## WHAT THIS TASK INVOLVES:
Tally the lines in the records underneath that contain the string "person", and state the figure by itself.

## MATERIAL SUPPLIED:
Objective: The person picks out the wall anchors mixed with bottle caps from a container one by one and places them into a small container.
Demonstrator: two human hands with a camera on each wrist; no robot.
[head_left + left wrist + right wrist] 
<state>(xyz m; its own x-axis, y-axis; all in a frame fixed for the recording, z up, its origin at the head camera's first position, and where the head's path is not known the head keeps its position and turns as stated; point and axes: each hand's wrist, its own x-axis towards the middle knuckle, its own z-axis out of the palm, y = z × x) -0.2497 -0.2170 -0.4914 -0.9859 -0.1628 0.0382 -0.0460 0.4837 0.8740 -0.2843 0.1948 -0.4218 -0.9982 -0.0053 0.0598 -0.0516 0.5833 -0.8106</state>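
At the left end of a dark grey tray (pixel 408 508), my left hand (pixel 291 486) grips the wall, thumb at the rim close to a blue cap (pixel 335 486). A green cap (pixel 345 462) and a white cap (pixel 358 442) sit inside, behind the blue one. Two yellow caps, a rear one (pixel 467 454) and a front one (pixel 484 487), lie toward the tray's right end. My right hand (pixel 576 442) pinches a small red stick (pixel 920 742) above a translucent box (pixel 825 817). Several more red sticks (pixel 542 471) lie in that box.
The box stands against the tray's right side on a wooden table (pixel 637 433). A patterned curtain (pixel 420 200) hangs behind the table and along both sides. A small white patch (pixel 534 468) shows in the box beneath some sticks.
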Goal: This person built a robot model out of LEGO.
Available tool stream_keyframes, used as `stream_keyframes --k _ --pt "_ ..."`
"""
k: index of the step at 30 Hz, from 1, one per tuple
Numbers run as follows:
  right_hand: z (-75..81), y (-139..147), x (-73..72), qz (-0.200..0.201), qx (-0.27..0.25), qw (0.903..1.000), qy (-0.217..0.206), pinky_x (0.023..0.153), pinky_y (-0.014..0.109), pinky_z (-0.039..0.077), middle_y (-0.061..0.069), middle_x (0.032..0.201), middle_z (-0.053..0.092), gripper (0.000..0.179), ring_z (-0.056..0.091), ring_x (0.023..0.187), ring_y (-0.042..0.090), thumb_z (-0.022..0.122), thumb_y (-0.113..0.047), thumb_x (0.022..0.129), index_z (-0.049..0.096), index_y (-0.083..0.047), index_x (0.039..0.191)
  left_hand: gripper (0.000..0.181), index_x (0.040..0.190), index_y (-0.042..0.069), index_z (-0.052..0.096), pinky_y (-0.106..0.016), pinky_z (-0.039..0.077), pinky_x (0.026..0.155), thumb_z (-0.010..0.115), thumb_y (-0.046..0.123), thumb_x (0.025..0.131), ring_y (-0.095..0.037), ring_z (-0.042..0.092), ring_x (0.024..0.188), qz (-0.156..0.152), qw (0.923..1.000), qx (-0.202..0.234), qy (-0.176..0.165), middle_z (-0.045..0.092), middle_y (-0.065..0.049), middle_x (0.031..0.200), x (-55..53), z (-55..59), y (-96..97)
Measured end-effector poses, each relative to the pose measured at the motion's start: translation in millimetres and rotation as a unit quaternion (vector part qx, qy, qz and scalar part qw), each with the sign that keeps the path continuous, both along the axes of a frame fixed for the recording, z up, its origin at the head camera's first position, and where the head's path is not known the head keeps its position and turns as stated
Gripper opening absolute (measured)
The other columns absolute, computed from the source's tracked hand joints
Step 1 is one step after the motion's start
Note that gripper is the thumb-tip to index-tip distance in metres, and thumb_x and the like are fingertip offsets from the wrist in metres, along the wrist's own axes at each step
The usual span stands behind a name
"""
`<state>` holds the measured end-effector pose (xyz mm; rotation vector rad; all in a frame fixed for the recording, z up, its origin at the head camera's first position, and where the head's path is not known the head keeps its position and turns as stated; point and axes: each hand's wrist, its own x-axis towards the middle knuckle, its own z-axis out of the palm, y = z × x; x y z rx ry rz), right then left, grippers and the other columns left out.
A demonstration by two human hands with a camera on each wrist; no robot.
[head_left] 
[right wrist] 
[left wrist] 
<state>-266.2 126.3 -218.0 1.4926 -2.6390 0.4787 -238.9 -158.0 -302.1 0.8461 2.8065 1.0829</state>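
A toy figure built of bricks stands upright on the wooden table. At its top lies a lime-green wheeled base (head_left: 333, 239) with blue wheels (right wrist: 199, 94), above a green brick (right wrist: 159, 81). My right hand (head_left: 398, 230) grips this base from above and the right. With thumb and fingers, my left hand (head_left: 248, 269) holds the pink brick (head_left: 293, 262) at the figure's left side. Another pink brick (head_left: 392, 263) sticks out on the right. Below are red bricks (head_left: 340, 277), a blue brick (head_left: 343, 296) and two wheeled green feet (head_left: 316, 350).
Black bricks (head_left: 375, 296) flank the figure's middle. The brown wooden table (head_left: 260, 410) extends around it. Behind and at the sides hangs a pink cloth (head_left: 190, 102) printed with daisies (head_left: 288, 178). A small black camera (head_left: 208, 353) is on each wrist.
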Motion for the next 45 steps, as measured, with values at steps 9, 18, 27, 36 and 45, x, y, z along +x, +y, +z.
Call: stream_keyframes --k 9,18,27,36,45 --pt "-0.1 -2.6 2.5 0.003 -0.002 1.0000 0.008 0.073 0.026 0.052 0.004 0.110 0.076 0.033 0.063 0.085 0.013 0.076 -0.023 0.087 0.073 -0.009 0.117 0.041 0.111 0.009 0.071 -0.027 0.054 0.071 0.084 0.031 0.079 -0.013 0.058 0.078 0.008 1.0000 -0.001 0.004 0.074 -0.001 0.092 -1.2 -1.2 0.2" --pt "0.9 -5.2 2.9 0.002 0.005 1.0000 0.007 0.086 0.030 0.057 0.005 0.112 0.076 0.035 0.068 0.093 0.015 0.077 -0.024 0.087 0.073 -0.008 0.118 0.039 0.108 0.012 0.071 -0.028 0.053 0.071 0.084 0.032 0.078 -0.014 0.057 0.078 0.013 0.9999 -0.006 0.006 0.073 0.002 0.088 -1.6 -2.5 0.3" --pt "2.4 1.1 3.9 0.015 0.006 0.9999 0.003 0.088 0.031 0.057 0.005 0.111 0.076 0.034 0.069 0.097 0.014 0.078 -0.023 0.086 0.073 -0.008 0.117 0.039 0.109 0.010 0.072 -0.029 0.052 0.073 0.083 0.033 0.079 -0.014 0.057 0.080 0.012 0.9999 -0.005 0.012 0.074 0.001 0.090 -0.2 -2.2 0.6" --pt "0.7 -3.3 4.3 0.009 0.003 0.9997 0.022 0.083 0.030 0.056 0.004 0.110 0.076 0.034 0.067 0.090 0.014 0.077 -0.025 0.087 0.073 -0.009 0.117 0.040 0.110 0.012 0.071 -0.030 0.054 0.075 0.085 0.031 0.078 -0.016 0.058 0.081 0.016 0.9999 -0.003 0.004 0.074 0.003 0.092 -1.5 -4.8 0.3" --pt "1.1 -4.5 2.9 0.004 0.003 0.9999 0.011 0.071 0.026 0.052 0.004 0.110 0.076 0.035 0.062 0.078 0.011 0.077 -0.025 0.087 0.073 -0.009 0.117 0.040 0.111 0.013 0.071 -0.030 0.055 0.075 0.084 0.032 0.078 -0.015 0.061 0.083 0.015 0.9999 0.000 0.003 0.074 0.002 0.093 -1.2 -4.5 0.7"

## ANSWER SPACE:
2